In preparing our NH Deadlines Page, I was struck by the significant inconsistency between our probate statutes and Trust Code relative to the limitations periods for claims against a decedent and offer the following comments in anticipation that this conflict will be of concern to counsel and lead to litigation.
Probate Scheme For Creditor Claims
Claims of a decedent’s creditor are made against the administrator of the decedent’s estate, that is, an estate must be opened and an administrator appointed for a claim to be adjudicated. If no estate is opened, a creditor may petition to open the estate. The administrator is the fiduciary who has the authority to value, defend, and settle the claims. The deadlines for assertion of claims accordingly run from the date of the administrator’s appointment: a creditor must serve on the administrator a demand with the amount claimed within six months of the appointment (the “Probate Demand Period”) and must file suit within the following six months (the “Probate SOL”). If either deadline is missed, the claim is barred, unless the claimant is granted an extension upon the required showing of extraordinary circumstances.
Inadequacy of the Probate Scheme for Revocable Trusts
This scheme for resolution of creditor claims worked well when assets passed from one generation to the next via wills. For the past several decades, however, “probate avoidance” through trusts has been the goal, meaning that probate estates are often never opened. Because assets of a revocable trust may be reached by the settlor’s creditors “to the extent that the probate estate is inadequate to satisfy those claims,” the non-opening of a probate estate on death means that the deadlines for assertion of creditor claims do not run and revocable trust assets have continuing exposure to the claims of the settlor’s creditors, which, if brought, can upend trust administration.
The Trust Code Solution
Per 2017 amendments, the Trust Code grants trustees (not limited to trustees of revocable trusts) upon the death of a settlor the power to impose a one-year statute of limitations/repose (the “Trust Code SOL”) upon known and unknown creditors of the settlor by providing notice of: the settlor’s date of death, the settlor’s name and place of domicile, the name and address of the trustee, and the limitations/repose period (a “Trust Notice”). For known creditors, the trustee must “send” the Trust Notice and it must advise that any claim against the settlor will be barred unless a proceeding to enforce the claim is commenced within one year of the sending of the notice. For unknown claims, the trustee must publish the Trust Notice once in a newspaper of general circulation of the settlor’s domicile and it must state that any claim against the settlor will be barred unless a proceeding to enforce the claim is commenced within one year of the date of the notice. (Here is link to examplar Trust Notices for a known creditor and unknown creditors.) Unless a claimant commences “a proceeding to enforce the claim” within the year as noticed, the “claim against the settlor shall be barred.”
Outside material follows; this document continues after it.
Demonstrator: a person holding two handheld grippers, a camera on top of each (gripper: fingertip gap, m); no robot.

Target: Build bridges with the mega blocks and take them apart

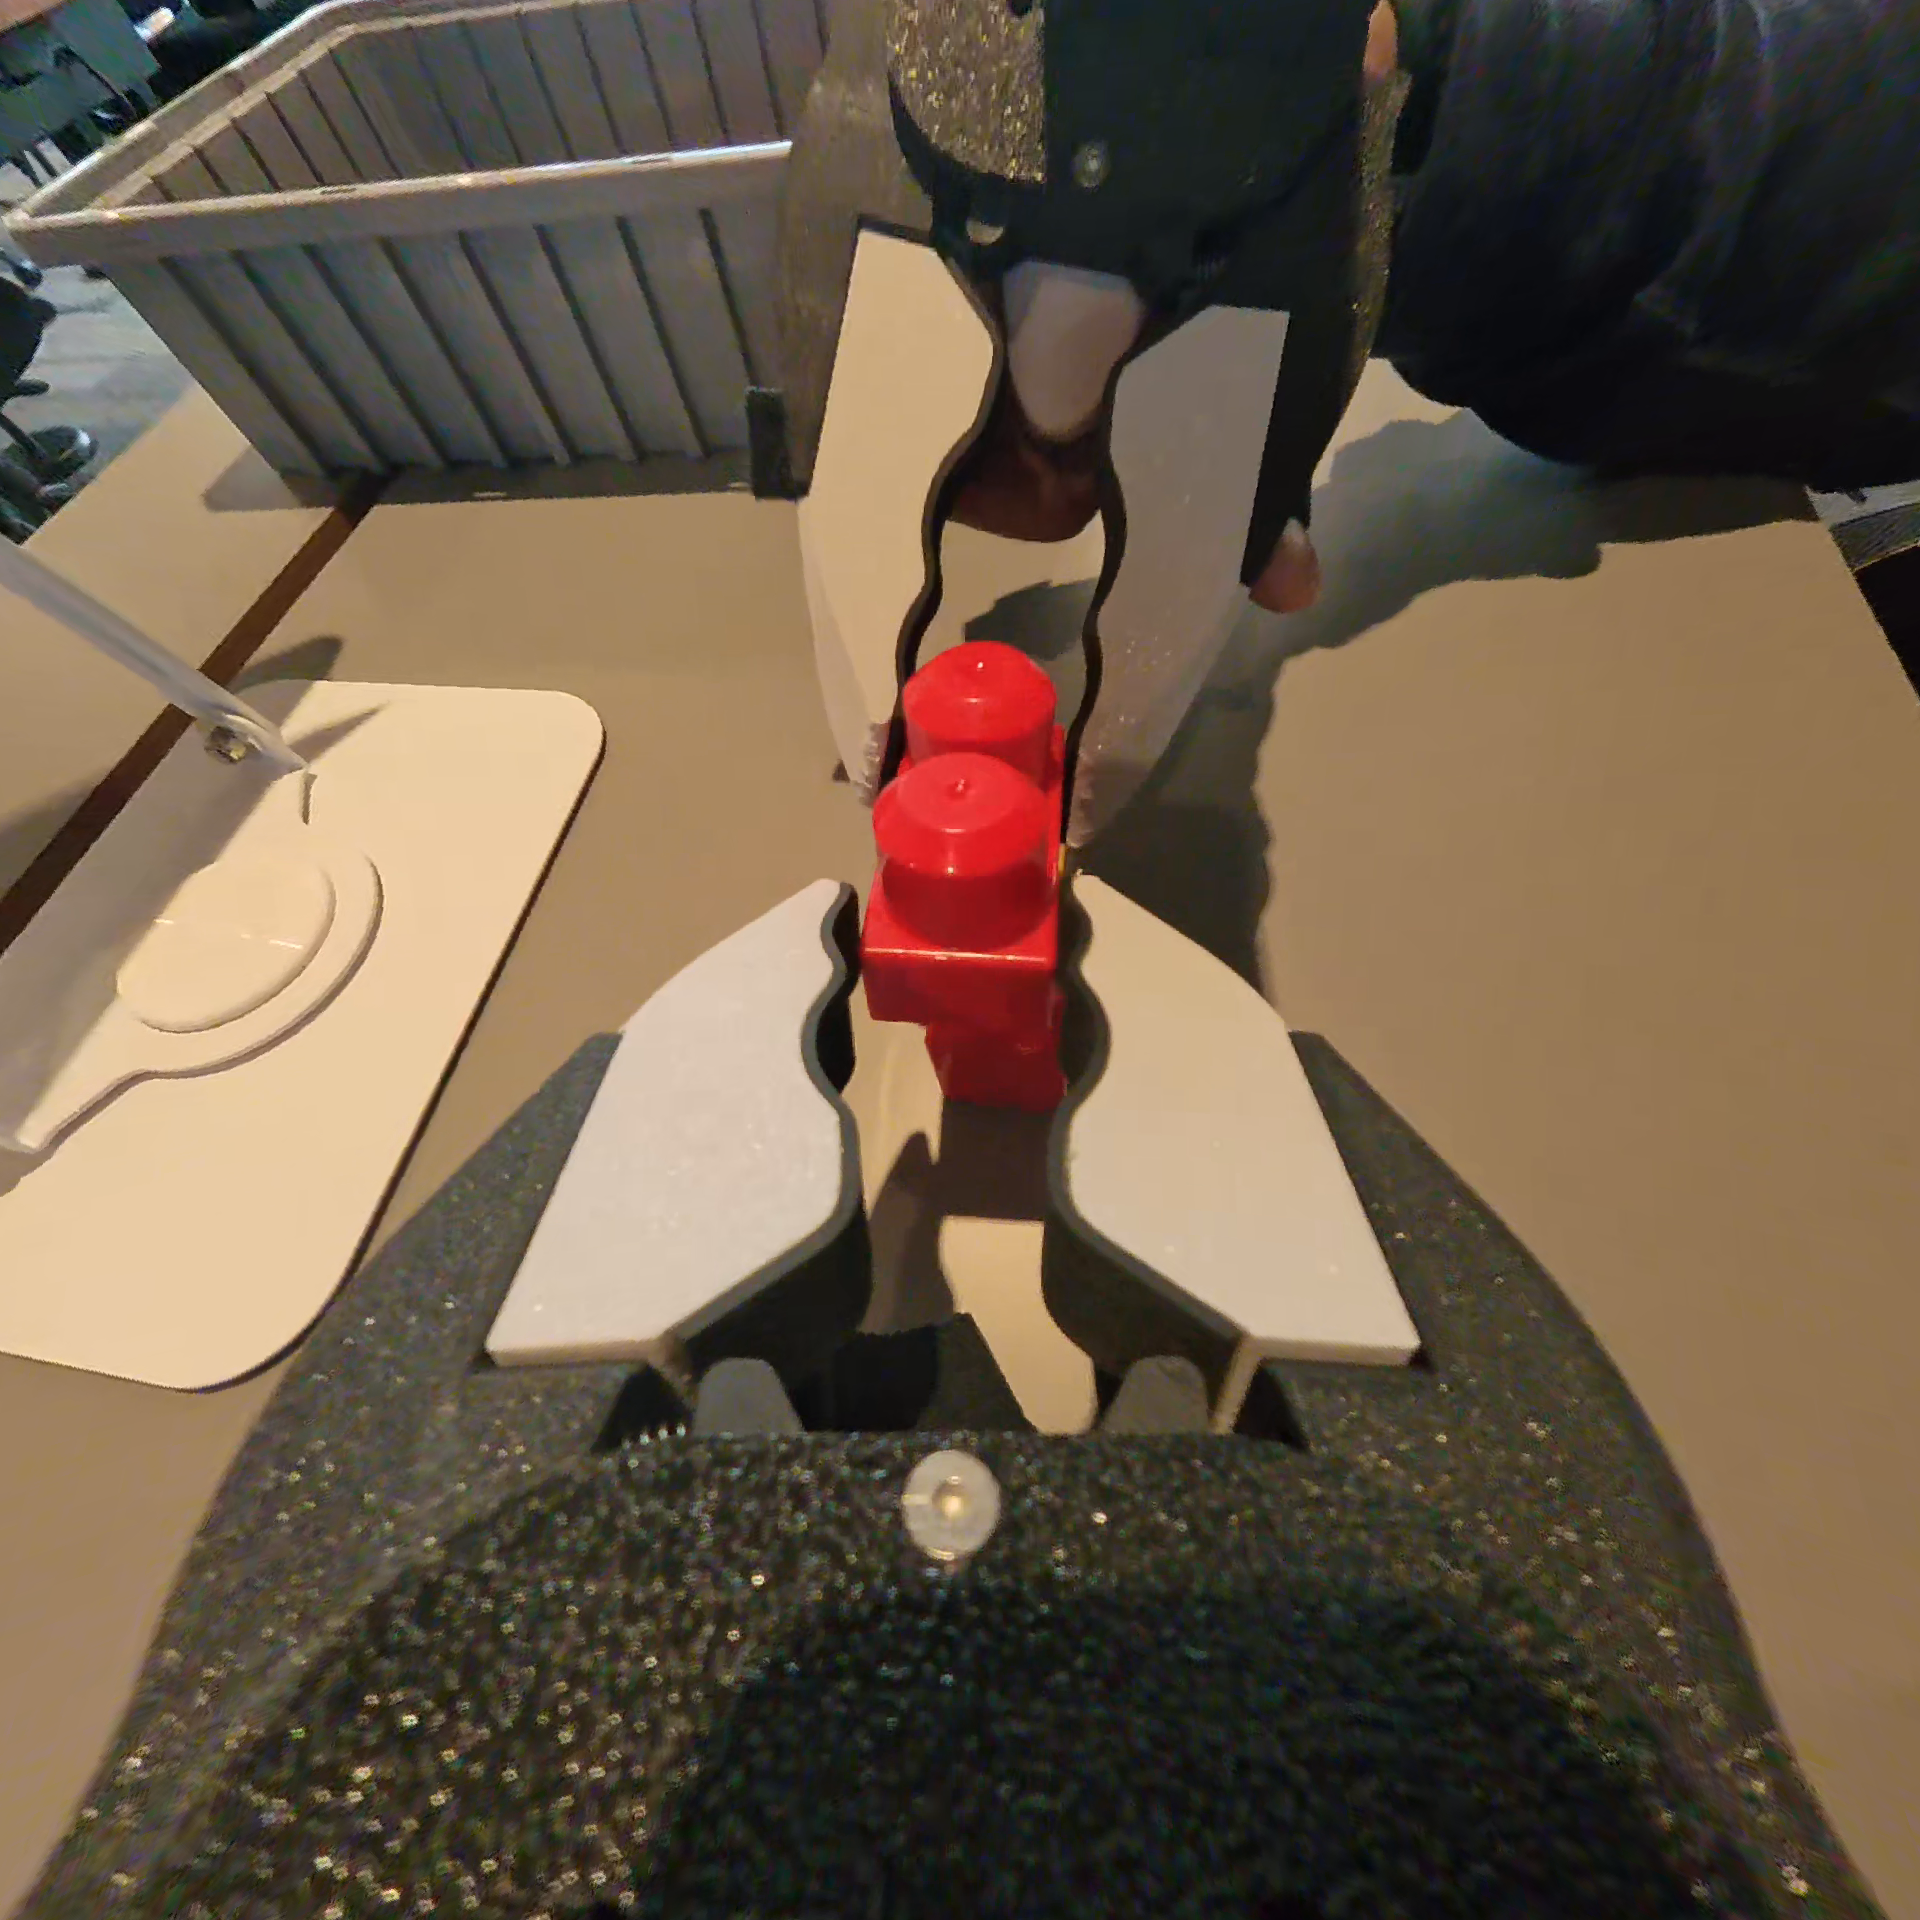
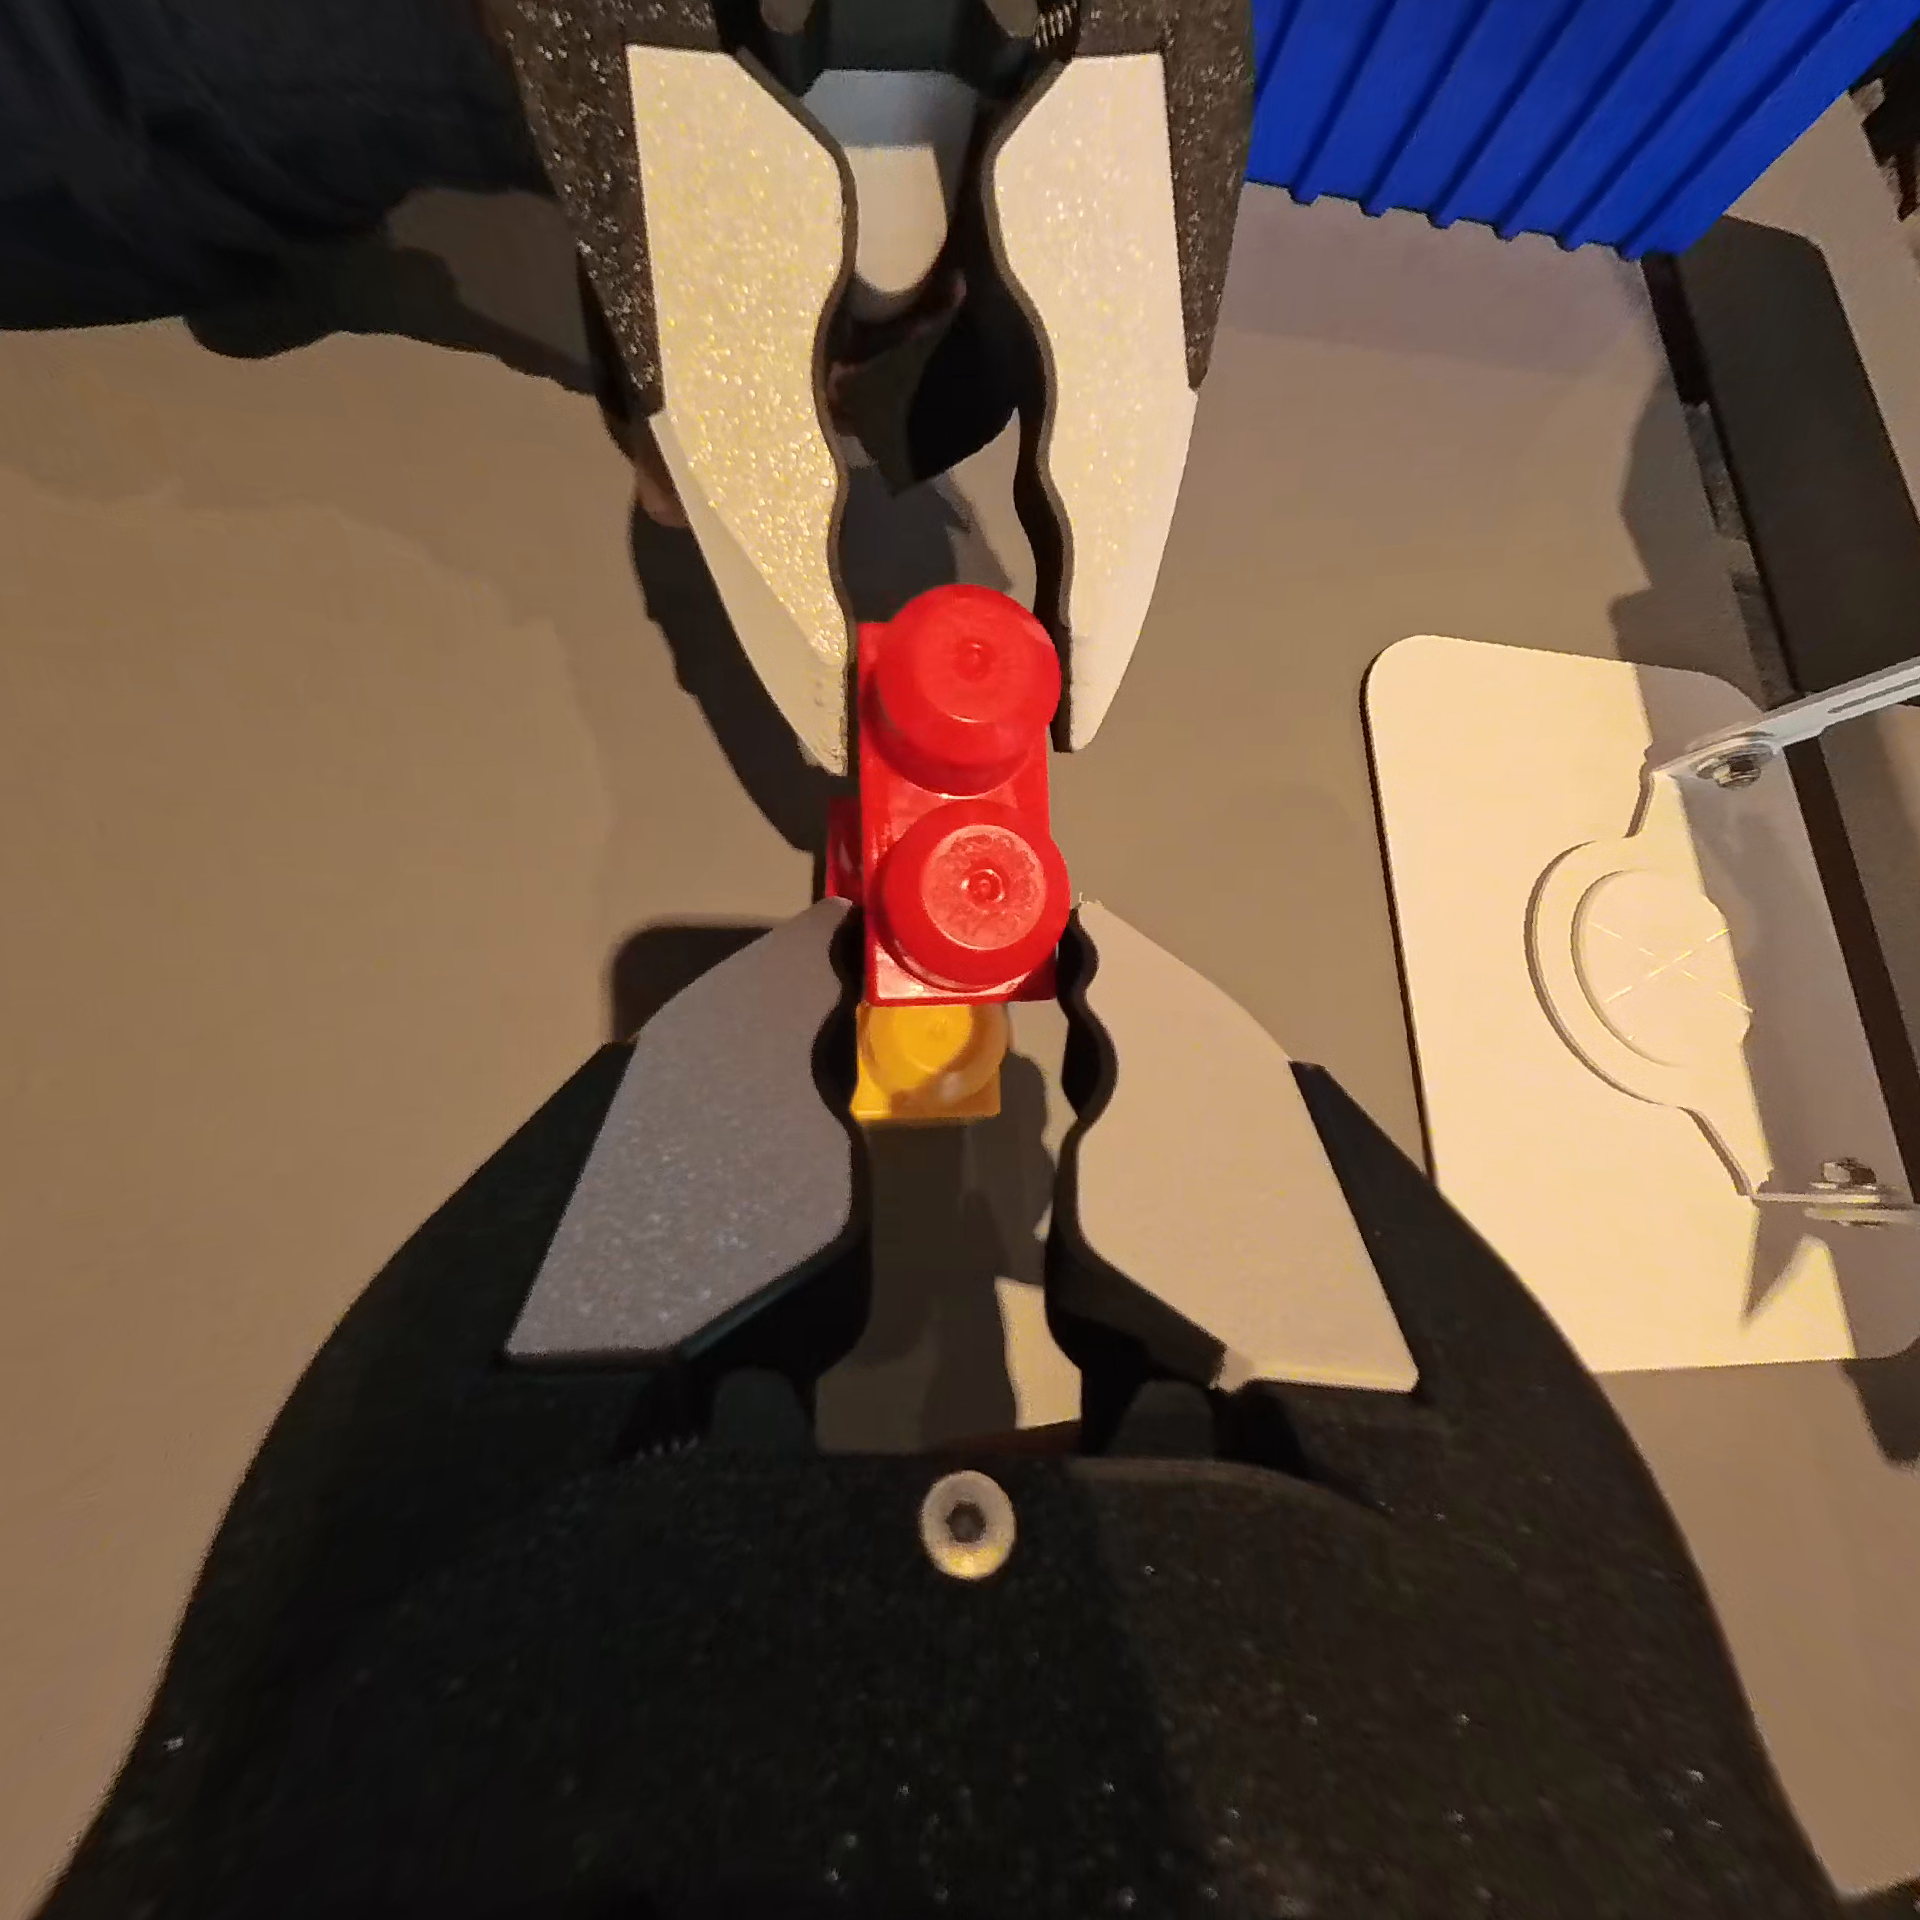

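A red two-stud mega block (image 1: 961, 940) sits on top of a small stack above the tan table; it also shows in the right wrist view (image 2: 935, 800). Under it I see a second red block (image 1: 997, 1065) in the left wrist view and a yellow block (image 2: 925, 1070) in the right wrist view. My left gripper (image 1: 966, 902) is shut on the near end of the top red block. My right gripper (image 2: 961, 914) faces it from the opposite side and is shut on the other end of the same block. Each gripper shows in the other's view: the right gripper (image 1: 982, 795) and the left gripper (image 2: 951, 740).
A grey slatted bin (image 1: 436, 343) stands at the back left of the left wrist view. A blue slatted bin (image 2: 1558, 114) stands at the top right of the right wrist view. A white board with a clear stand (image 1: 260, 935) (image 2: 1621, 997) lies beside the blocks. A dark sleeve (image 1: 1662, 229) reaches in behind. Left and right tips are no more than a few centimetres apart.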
The inconsistency and tension between the above schemes are significant. Both bar creditor claims against a decedent but have wholly different triggering dates with the Trust Code limitations period commencing upon a Trust Notice and the Probate Demand Period and Probate SOL commencing upon administrator appointment. Neither scheme refers to the other and there is no guidance as to their relative priority when both are in play at the same time, which is certain to happen frequently. Indeed, a creditor upon receiving a Trust Notice in order to pursue a claim against a deceased settlor generally will open probate. The administrator will be the person who can answer and defend claim, authorize discovery of financial, medical, and legal records of the settlor, assert counterclaims and third party actions, and grant a settlement release.
As a practical matter, this incompatibility is most likely to arise when an estate is not opened for a deceased settlor and the trustee of her revocable trust issues a Trust Notice in order to protect trust assets from being reached by the settlor’s creditor. If a Trust Notice is sent and a creditor opens probate, both schemes will be in play. A trustee presumably will not issue a Trust Notice if the settlor’s estate is already opened because the trust should have the benefit of the already running probate limitations periods.
Although this may not have been the legislature’s intent, the schemes can be harmonized if a creditor’s opening of a settlor’s probate estate within a year of a Trust Notice is deemed to be “a proceeding to enforce the claim” satisfying the Trust Code SOL. The creditor would still have to satisfy the Probate Demand Period and Probate SOL. All deadlines would be effective.
Until these issues are clarified by the courts or legislature, a creditor receiving a Trust Notice should before the Trust Code SOL expires file an action against the trustee while at the same time make sure that a probate estate for the settlor has been or is being opened.